I’m trying to create a template that returns the number of seconds between one entity state change and another entity state change, to use in a sensors.
I have this:
{{ ((as_timestamp(states.binary_sensor.test_switch_1.last_changed) - (as_timestamp(states.input_boolean.previous_drum_wash.last_changed))/3600) | round(2)) }}
However, it seems to just be returning seconds since 1970, rather than the difference between the two events.
What do I need to change?
finity
April 9, 2022, 1:17am
2
It looks like you are dividing just the last timestamp by 3600 instead of the resultant subtraction value which I assume is what you wanted
Check your parenthesis.
Thank you.
I’ve finally settled on this:
{{ (((as_timestamp(states.binary_sensor.test_switch_1.last_changed))) - (as_timestamp(states.input_boolean.previous_drum_wash.last_changed))) | round(0) }}
This returns the number of seconds between events.
Next step is the triggered template sensor, though I can’t get it to pass the config check.
- platform: template
- trigger:
- platform: state
entity_id: binary_sensor.test_switch_1
from: 'off'
to: 'on'
sensor:
- name: time_between_washes
state: "{{ (((as_timestamp(states.binary_sensor.test_switch_1.last_changed))) - (as_timestamp(states.input_boolean.previous_drum_wash.last_changed))) | round(0) }}"
finity
April 9, 2022, 3:05pm
4
that’s because you are mixing “modern” & “legacy” template sensors.

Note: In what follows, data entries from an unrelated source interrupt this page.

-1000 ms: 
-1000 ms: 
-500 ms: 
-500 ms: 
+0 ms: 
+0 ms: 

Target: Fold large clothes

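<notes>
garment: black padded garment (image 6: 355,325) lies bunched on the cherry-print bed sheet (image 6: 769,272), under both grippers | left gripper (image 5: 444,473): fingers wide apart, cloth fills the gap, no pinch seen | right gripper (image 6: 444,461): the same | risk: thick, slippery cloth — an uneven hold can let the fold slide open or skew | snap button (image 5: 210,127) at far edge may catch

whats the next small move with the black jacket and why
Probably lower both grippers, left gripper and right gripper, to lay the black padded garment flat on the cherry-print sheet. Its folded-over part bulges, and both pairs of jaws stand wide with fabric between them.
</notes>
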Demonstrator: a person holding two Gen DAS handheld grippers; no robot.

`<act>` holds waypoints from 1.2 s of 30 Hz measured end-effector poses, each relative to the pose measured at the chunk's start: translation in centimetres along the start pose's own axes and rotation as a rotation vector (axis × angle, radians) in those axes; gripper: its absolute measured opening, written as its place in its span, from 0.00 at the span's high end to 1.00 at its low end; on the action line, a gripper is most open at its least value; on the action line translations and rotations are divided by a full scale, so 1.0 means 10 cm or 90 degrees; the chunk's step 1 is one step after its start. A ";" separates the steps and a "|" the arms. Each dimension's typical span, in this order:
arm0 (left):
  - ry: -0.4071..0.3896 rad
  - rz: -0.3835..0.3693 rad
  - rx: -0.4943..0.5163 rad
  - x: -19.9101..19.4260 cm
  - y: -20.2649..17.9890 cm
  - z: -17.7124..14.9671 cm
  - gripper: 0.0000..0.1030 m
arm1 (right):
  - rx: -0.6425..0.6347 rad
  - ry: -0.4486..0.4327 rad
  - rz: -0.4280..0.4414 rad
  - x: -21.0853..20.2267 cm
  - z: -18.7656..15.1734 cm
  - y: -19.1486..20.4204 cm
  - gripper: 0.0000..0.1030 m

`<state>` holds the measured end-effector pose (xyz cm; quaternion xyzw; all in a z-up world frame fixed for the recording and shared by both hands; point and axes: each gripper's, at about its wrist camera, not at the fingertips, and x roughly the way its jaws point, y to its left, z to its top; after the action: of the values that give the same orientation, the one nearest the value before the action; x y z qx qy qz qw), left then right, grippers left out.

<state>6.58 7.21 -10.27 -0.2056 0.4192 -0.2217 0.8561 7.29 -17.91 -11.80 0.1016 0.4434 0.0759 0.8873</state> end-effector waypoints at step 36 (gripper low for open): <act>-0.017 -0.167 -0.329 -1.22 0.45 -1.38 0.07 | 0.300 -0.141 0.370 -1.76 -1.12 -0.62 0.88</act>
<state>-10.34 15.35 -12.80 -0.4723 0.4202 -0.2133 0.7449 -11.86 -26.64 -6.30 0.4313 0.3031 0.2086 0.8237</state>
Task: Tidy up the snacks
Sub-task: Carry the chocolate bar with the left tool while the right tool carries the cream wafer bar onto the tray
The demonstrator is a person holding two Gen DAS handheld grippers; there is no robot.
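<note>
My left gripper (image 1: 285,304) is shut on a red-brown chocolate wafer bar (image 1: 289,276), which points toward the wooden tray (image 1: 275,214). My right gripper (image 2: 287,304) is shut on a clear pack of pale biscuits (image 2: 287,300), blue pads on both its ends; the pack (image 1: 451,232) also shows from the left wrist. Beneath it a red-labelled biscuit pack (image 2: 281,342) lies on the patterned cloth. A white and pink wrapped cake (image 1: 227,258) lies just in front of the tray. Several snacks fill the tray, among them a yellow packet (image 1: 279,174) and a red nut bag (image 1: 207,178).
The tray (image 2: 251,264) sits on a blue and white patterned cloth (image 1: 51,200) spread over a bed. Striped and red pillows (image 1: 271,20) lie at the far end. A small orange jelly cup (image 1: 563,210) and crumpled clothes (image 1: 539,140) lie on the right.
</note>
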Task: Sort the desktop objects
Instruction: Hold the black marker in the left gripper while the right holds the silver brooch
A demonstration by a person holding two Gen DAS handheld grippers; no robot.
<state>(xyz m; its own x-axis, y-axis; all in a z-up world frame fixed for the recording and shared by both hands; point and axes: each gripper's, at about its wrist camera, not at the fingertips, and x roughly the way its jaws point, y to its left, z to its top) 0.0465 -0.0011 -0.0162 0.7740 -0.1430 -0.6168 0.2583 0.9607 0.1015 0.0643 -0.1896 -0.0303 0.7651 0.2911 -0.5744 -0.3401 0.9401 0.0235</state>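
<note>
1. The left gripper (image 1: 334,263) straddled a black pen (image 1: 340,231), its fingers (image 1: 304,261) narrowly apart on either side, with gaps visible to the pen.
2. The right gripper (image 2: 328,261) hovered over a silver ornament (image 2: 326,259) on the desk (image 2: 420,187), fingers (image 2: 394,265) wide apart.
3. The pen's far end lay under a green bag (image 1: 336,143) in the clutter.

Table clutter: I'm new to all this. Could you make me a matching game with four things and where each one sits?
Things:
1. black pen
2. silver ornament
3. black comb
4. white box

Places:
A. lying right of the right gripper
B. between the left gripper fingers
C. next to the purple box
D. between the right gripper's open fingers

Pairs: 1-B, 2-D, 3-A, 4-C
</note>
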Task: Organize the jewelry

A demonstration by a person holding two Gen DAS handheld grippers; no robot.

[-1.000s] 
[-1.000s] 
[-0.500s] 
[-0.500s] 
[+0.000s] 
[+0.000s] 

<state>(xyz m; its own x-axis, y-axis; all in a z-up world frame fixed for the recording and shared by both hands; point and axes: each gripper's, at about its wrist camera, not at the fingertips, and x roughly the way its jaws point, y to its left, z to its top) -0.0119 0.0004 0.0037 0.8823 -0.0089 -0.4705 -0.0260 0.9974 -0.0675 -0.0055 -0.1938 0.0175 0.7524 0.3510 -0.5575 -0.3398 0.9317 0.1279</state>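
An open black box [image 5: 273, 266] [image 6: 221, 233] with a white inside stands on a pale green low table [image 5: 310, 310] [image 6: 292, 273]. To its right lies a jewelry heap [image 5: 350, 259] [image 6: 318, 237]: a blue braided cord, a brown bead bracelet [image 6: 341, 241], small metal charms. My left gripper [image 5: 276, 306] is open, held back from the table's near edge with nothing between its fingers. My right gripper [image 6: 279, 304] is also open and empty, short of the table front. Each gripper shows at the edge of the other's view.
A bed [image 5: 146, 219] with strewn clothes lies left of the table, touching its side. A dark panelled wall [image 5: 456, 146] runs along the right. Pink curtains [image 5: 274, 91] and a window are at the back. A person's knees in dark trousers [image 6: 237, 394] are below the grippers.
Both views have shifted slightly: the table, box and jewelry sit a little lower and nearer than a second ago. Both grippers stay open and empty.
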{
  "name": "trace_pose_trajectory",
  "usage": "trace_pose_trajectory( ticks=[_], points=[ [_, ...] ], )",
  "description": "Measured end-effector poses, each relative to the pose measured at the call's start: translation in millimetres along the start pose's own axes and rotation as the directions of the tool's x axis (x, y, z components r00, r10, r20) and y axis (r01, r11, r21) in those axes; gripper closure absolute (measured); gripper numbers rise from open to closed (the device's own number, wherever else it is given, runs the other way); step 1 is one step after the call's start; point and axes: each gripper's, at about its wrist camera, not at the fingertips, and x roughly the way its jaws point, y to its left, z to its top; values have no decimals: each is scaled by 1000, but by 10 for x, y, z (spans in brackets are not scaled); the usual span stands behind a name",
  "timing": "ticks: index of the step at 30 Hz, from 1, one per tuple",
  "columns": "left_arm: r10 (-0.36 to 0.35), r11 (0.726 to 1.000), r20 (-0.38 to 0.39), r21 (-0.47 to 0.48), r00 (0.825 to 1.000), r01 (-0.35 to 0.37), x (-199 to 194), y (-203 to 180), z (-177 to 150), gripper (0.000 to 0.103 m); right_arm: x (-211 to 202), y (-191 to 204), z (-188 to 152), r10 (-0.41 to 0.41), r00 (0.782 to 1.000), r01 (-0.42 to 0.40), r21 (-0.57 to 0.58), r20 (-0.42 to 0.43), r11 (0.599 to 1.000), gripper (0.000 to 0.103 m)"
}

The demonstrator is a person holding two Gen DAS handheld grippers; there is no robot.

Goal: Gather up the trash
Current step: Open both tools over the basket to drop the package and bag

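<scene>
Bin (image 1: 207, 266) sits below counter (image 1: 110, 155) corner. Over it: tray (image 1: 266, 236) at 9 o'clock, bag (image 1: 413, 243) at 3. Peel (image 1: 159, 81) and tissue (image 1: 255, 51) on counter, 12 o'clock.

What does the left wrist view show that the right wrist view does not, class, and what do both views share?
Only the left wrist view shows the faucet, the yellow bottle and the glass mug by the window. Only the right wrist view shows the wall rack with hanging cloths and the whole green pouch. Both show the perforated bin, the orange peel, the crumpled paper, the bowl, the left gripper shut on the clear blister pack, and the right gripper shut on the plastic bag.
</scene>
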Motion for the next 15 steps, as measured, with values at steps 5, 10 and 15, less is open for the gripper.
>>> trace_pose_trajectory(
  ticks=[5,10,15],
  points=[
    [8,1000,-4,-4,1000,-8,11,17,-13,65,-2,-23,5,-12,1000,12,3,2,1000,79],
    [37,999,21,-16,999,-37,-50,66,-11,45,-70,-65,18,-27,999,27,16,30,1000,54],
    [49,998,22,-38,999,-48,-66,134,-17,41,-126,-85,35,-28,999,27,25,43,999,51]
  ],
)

“template” is it’s own integration separate from “sensor”.
the “sensor” integration has a platform “template”.
the “template” integration doesn’t.
try this:
template:
- trigger:
- platform: state
entity_id: binary_sensor.test_switch_1
from: 'off'
to: 'on'
sensor:
- name: time_between_washes
state: "{{ (((as_timestamp(states.binary_sensor.test_switch_1.last_changed))) - (as_timestamp(states.input_boolean.previous_drum_wash.last_changed))) | round(0) }}"
see here:
Thanks again.
It’s working now.
Putting it ‘template’ instead of ‘sensor’ also makes a difference, it seems.
123
(Taras)
April 9, 2022, 3:32pm
6
For future reference, last_changed
contains a datetime object so you can perform subtraction directly. The result is a timedelta object so we can use its total_seconds()
method to get what we want. The resulting template is more concise and has no nested parentheses.
state: "{{ (states.binary_sensor.test_switch_1.last_changed - states.input_boolean.previous_drum_wash.last_changed).total_seconds() | round(0) }}"
123:
total_seconds()
That is excellent, thank you.
Is that available for total minutes too? Where in the docs would I find that?
There’s so much to templating that I don’t yet know.
123
(Taras)
April 9, 2022, 9:01pm
8
It’s python.
Python timedelta .
total_seconds()
is the timedelta object’s only method.